What you have to do:
Given the records below, would you repeat exactly the lines that begin at the one containing "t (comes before" and end at the one containing "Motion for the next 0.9", inclusive?
-- Dataset excerpts follows --
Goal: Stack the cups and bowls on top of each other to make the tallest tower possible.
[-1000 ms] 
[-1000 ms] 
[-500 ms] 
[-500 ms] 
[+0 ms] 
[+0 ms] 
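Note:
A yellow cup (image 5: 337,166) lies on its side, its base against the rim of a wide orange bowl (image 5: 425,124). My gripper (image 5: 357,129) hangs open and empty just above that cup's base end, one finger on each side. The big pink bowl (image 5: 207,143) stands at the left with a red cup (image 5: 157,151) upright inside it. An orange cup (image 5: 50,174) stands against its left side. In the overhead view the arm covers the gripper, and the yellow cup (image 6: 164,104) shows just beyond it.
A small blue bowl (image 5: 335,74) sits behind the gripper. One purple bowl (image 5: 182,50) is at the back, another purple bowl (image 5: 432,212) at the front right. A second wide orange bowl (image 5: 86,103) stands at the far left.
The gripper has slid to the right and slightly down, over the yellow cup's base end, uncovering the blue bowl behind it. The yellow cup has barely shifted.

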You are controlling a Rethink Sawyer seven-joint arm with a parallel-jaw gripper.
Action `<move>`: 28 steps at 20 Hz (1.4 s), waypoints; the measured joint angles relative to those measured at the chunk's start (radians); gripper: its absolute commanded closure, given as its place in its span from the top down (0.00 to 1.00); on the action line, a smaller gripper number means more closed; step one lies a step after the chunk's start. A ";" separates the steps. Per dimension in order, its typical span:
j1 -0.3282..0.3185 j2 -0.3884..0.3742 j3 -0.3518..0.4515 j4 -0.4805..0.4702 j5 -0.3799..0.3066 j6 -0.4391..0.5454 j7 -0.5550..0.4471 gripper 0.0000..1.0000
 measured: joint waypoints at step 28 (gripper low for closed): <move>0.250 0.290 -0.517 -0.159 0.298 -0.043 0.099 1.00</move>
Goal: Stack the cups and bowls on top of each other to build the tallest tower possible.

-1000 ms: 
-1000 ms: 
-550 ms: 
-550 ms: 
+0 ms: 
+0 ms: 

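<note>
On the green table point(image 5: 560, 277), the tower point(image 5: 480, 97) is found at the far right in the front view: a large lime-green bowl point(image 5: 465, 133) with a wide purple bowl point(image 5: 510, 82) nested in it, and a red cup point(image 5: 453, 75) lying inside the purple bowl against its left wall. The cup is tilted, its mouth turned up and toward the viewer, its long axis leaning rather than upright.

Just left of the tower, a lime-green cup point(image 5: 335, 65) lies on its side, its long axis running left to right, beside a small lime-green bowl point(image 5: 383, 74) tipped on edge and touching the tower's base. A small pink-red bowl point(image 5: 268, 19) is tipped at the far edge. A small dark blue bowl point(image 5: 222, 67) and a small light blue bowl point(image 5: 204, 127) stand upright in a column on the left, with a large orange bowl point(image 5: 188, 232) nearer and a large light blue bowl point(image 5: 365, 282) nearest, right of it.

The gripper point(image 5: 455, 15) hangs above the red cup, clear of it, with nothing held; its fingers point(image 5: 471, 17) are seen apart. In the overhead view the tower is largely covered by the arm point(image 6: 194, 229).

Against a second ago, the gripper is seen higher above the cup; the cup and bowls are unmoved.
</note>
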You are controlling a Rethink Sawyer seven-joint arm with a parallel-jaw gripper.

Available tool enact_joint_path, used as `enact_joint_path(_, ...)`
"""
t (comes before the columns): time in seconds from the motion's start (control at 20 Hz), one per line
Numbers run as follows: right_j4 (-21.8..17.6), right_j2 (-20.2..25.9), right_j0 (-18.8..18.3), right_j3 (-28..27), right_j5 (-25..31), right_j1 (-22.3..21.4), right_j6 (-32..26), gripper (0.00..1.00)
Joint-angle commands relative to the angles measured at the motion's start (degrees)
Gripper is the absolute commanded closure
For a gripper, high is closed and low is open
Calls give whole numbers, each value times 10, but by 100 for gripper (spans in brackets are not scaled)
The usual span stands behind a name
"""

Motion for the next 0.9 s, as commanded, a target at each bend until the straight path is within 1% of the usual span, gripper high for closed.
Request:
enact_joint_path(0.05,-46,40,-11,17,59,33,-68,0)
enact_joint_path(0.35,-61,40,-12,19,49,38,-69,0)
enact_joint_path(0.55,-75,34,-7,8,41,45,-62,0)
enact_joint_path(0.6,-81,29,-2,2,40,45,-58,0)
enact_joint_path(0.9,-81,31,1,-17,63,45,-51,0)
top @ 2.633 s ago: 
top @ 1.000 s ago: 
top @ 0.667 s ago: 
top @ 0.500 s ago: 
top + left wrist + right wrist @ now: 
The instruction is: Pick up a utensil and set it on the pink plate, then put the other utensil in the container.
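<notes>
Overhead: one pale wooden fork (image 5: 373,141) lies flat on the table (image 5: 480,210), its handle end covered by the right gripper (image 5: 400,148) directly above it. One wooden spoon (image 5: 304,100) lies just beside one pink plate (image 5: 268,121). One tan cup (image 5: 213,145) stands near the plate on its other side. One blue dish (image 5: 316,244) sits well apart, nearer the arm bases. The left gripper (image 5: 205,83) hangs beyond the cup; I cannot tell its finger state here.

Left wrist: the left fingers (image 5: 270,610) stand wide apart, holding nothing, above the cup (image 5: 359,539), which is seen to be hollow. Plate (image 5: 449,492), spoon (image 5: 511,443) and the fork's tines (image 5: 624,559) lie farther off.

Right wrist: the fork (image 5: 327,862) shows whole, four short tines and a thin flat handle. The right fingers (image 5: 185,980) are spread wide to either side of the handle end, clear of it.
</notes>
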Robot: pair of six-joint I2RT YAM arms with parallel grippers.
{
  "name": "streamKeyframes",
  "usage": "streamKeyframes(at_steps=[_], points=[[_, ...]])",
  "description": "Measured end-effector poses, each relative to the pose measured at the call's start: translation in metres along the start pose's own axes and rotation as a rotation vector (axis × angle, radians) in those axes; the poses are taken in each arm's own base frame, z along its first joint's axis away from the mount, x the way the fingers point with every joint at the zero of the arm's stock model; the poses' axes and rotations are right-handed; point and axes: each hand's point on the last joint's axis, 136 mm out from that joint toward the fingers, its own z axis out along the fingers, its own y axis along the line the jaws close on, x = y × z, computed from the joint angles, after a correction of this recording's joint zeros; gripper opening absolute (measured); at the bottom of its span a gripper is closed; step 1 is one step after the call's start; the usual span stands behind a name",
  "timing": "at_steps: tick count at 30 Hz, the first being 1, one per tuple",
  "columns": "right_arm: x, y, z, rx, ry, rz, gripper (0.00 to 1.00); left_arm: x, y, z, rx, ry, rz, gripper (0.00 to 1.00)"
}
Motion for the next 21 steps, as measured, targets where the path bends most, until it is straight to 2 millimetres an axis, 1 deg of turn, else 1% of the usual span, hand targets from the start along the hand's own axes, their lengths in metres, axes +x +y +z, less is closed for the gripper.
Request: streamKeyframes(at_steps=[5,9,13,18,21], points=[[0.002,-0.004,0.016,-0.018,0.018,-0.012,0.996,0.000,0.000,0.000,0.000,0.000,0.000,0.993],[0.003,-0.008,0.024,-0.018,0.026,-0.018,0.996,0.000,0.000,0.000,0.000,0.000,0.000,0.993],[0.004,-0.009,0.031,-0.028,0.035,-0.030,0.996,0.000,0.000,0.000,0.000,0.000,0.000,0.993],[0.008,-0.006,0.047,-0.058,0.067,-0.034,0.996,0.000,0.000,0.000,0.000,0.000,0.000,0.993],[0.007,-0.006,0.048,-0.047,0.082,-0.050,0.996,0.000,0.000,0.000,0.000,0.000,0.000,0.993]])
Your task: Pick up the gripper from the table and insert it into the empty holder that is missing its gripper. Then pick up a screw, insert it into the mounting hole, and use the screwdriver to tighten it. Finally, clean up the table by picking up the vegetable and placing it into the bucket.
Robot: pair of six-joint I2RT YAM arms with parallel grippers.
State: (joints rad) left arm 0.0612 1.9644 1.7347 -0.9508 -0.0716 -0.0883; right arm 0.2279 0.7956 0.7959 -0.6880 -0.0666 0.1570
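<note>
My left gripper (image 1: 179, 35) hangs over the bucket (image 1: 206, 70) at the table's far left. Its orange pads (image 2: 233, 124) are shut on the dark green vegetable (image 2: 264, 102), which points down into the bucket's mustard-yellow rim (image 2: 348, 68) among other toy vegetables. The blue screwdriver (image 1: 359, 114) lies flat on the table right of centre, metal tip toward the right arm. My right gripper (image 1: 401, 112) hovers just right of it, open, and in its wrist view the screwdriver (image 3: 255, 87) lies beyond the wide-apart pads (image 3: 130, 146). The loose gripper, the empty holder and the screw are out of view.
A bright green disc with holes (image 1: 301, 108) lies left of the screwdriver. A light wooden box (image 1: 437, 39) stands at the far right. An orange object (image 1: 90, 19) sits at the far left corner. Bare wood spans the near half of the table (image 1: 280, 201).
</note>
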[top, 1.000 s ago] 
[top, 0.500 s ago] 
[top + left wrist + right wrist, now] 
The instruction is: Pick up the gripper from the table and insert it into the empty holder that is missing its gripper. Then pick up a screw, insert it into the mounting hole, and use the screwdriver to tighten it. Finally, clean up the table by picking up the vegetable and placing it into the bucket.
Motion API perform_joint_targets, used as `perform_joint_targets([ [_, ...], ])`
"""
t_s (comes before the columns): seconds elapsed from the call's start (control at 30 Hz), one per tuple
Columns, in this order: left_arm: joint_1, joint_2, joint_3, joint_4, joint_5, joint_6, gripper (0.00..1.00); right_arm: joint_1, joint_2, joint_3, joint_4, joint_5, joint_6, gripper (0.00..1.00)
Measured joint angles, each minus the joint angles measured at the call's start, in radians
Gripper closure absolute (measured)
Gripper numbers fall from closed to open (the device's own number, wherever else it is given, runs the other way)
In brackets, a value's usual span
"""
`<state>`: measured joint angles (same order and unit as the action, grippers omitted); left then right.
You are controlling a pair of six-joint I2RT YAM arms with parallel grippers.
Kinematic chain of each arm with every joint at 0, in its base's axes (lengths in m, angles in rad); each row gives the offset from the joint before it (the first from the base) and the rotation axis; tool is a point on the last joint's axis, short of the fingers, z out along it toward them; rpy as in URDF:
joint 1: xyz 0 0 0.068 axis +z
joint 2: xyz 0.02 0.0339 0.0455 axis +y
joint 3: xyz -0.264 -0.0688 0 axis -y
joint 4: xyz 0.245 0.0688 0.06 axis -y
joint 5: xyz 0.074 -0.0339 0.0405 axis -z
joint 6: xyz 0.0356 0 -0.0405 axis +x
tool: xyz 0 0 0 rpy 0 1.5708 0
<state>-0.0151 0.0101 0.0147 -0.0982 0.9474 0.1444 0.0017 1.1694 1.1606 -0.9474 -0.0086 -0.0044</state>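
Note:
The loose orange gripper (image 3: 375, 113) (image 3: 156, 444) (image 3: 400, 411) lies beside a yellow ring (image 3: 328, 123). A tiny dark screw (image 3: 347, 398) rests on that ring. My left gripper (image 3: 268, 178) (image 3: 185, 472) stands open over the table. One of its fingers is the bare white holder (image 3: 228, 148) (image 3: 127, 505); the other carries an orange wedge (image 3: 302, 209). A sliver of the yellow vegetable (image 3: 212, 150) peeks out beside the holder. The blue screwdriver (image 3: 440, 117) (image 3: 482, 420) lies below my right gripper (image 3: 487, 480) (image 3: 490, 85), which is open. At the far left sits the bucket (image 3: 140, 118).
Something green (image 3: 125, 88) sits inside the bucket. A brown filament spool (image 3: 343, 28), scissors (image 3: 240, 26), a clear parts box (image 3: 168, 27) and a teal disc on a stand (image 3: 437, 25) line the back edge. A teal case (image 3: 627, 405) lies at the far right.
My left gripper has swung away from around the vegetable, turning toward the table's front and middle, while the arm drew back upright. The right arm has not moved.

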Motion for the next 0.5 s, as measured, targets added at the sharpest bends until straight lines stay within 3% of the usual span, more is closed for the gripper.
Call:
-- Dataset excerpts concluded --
Solution to this exercise:
t (comes before the columns): time in seconds from the motion's start (control at 20 Hz), one per line
Numbers run as follows: right_j4 (-21.8..17.6), right_j2 (-20.2..25.9), right_j0 (-18.8..18.3), right_j3 (-28..27), right_j5 (-25..31), right_j1 (-22.3..21.4), right_j6 (-32..26), gripper (0.00..1.00)
Joint-angle commands relative to the angles measured at the motion's start (degrees)
Gripper is the absolute commanded closure
For a gripper, high is closed and low is open
Calls give whole numbers, each value times 10, but by 100 for gripper (spans in brackets are not scaled)
The usual span stands behind a name
"""

Motion for the next 0.9 s, as commanded, a target at each bend until the straight path is within 1% of the usual span, gripper high for closed.

At this stage, the exercise is finished.